ABOUT THIS TASK -> With the listing in front of you, retype it exactly.

SUPPLIED RECORDS ->
== Segment start ==
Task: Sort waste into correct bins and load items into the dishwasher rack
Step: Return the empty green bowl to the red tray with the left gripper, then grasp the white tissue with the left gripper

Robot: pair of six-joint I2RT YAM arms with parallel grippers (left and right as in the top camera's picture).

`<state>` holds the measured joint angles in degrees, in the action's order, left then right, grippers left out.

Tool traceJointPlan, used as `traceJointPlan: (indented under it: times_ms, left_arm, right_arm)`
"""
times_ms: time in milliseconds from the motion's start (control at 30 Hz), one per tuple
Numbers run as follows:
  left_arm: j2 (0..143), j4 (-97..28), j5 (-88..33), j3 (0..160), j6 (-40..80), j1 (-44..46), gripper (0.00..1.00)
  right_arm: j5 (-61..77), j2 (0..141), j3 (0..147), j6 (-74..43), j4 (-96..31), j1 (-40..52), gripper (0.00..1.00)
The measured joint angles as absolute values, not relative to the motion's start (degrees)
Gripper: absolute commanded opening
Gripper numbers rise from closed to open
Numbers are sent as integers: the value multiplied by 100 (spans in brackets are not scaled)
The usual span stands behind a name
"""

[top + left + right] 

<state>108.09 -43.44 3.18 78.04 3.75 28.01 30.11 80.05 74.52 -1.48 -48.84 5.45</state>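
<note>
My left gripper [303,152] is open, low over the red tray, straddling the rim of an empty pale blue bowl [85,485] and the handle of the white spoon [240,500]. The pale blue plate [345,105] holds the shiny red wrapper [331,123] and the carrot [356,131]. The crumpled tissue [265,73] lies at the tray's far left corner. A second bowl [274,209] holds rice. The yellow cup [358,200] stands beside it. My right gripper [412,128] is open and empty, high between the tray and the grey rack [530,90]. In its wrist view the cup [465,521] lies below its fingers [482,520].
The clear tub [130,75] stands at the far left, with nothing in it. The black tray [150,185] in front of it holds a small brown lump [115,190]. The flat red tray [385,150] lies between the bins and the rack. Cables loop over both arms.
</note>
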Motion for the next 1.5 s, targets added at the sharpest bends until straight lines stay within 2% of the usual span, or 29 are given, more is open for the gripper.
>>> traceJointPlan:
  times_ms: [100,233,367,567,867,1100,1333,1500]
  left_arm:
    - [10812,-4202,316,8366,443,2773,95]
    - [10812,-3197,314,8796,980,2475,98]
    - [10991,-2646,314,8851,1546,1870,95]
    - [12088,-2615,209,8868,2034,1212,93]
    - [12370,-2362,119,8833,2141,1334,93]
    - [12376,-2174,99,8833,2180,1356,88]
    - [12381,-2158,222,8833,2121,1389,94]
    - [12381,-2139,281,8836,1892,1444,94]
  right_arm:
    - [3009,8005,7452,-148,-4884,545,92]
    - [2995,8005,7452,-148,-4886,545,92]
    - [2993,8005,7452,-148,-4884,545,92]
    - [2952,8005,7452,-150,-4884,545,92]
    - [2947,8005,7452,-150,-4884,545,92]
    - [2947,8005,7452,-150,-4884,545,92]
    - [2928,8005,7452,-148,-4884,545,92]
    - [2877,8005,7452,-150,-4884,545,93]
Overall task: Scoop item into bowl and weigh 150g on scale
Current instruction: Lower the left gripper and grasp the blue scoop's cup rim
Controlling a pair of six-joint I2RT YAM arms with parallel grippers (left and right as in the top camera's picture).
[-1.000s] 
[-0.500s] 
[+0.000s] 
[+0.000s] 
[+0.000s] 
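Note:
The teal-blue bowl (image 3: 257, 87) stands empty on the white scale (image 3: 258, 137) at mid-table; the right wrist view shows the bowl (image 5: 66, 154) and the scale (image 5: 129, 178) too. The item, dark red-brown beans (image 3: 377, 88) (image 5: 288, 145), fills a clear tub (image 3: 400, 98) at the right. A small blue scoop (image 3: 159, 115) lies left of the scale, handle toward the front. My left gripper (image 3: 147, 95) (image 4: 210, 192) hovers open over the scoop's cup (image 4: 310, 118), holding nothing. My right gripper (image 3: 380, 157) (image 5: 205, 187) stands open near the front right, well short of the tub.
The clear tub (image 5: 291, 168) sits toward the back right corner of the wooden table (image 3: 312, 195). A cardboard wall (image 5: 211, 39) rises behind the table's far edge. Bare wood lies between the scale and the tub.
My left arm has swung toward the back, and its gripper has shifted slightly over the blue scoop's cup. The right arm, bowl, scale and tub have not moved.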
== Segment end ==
ANSWER BOX ->
Task: Sort waste into correct bins and load items into the dishwasher rack
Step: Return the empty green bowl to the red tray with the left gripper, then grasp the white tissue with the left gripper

Robot: pair of six-joint I2RT YAM arms with parallel grippers (left and right as in the top camera's picture).

`<state>` holds the measured joint angles in degrees, in the action's order, left then right, grippers left out.

Tool traceJointPlan, used as `traceJointPlan: (indented under it: times_ms, left_arm, right_arm)`
"""
times_ms: time in milliseconds from the motion's start (control at 30 Hz), one per tuple
Numbers run as follows:
  left_arm: j2 (0..143), j4 (-97..28), j5 (-88..33), j3 (0..160), j6 (-40..80), j1 (-44..46), gripper (0.00..1.00)
  right_arm: j5 (-61..77), j2 (0..141), j3 (0..147), j6 (-74..43), j4 (-96..31), j1 (-40..52), gripper (0.00..1.00)
The measured joint angles as absolute values, not relative to the motion's start (degrees)
Gripper: absolute commanded opening
Gripper numbers rise from closed to open
Numbers are sent as integers: the value multiplied by 100 (spans in brackets are not scaled)
The usual span stands behind a name
"""

[top + left + right] 

<state>108.09 -43.44 3.18 78.04 3.75 28.01 30.11 80.05 74.52 -1.48 -48.84 5.45</state>
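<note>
My left gripper [303,152] is open, low over the red tray, straddling the rim of an empty pale blue bowl [85,485] and the handle of the white spoon [240,500]. The pale blue plate [345,105] holds the shiny red wrapper [331,123] and the carrot [356,131]. The crumpled tissue [265,73] lies at the tray's far left corner. A second bowl [274,209] holds rice. The yellow cup [358,200] stands beside it. My right gripper [412,128] is open and empty, high between the tray and the grey rack [530,90]. In its wrist view the cup [465,521] lies below its fingers [482,520].
The clear tub [130,75] stands at the far left, with nothing in it. The black tray [150,185] in front of it holds a small brown lump [115,190]. The flat red tray [385,150] lies between the bins and the rack. Cables loop over both arms.
</note>
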Motion for the next 1.5 s, targets added at the sharpest bends until straight lines stay within 2% of the usual span, or 29 are given, more is open for the gripper.
>>> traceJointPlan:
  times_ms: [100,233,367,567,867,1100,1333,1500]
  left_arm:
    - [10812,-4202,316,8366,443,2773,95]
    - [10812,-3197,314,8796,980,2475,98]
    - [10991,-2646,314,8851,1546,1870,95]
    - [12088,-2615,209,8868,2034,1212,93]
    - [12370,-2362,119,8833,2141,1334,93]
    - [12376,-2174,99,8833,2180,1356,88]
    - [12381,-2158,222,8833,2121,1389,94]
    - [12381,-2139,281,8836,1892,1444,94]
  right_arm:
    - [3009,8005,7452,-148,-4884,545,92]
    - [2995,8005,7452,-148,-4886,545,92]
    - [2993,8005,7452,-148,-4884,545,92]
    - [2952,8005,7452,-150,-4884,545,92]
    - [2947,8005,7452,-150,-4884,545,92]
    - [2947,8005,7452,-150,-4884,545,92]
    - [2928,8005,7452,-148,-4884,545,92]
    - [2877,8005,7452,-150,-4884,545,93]
Overall task: Scoop item into bowl and weigh 150g on scale
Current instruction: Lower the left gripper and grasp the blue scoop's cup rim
Controlling a pair of six-joint I2RT YAM arms with parallel grippers (left and right as in the top camera's picture).
[-1.000s] 
[-0.500s] 
[+0.000s] 
[+0.000s] 
[+0.000s] 
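Note:
The teal-blue bowl (image 3: 257, 87) stands empty on the white scale (image 3: 258, 137) at mid-table; the right wrist view shows the bowl (image 5: 66, 154) and the scale (image 5: 129, 178) too. The item, dark red-brown beans (image 3: 377, 88) (image 5: 288, 145), fills a clear tub (image 3: 400, 98) at the right. A small blue scoop (image 3: 159, 115) lies left of the scale, handle toward the front. My left gripper (image 3: 147, 95) (image 4: 210, 192) hovers open over the scoop's cup (image 4: 310, 118), holding nothing. My right gripper (image 3: 380, 157) (image 5: 205, 187) stands open near the front right, well short of the tub.
The clear tub (image 5: 291, 168) sits toward the back right corner of the wooden table (image 3: 312, 195). A cardboard wall (image 5: 211, 39) rises behind the table's far edge. Bare wood lies between the scale and the tub.
My left arm has swung toward the back, and its gripper has shifted slightly over the blue scoop's cup. The right arm, bowl, scale and tub have not moved.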

What was requested is fully covered by this answer.